Your reply should reproduce all the data below exactly while excluding the pictures.

========

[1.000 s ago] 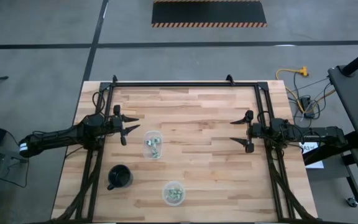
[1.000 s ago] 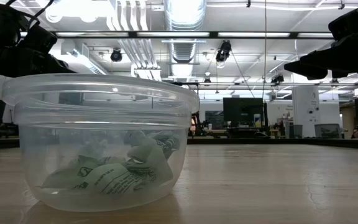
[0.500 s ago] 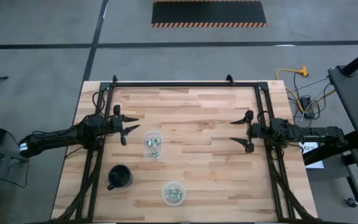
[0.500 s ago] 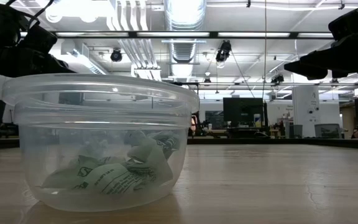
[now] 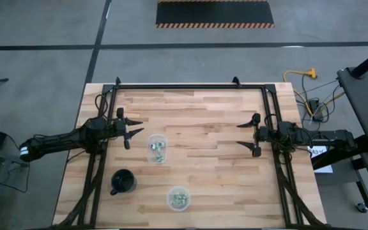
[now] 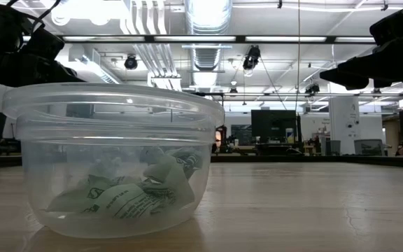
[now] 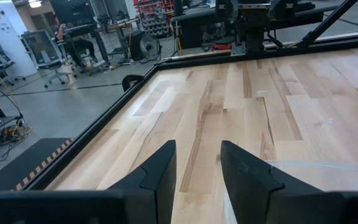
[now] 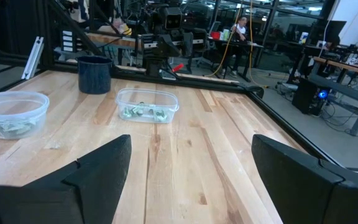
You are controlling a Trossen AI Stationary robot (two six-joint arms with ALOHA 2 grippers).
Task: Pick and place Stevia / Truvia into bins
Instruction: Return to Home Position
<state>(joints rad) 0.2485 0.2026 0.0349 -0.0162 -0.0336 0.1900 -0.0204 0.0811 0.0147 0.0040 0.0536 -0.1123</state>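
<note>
- The Stevia / Truvia packets [image 6: 128, 196] sit inside the bins. Green-and-white paper is heaped in the round container [image 5: 178, 199], close in front of the low camera, and more lies in the squarish container [image 5: 157, 149] farther in. I can make out no loose packet on the wood, though they are tiny from above.
- From that I judge the sorting done. The step in hand is parking both arms cleanly.
- The left gripper [image 5: 133, 131] hangs just beside the squarish container, with its fingers spread and nothing between them. Its wrist view shows bare wood in the gap and a clear rim close by.
- I would draw it straight back along the left arm's own line, with no sideways swing. A clipped rim could tip that light plastic and spill the packets.
- The black mug [image 5: 122, 181] stands near the left arm's side. I would keep the retreat from sweeping toward it.
- The right gripper [image 5: 245, 133] is over bare table [image 5: 203, 172], well apart from both bins, jaws wide and empty. Pulling it back looks low-risk.
- The arms are well apart, so I see no harm in moving both together, slowly.
</note>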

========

RESPONSE:
[1.000 s ago] 
[1.000 s ago] 
[0.500 s ago] 
[0.500 s ago] 
[now] 
[now] 
[now] 
[now] 
You are controlling a Trossen AI Stationary robot (two six-joint arms with ALOHA 2 grippers).
Task: Pick and place Stevia / Truvia into bins
Instruction: Return to Home Position
<state>(joints rad) 0.2485 0.2026 0.0349 -0.0162 -0.0336 0.1900 -0.0204 0.0811 0.0147 0.0040 0.0536 -0.1123</state>
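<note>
- The Stevia / Truvia packets [image 6: 128, 196] sit inside the bins. Green-and-white paper is heaped in the round container [image 5: 178, 199], close in front of the low camera, and more lies in the squarish container [image 5: 157, 149] farther in. I can make out no loose packet on the wood, though they are tiny from above.
- From that I judge the sorting done. The step in hand is parking both arms cleanly.
- The left gripper [image 5: 133, 131] hangs just beside the squarish container, with its fingers spread and nothing between them. Its wrist view shows bare wood in the gap and a clear rim close by.
- I would draw it straight back along the left arm's own line, with no sideways swing. A clipped rim could tip that light plastic and spill the packets.
- The black mug [image 5: 122, 181] stands near the left arm's side. I would keep the retreat from sweeping toward it.
- The right gripper [image 5: 245, 133] is over bare table [image 5: 203, 172], well apart from both bins, jaws wide and empty. Pulling it back looks low-risk.
- The arms are well apart, so I see no harm in moving both together, slowly.
</note>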

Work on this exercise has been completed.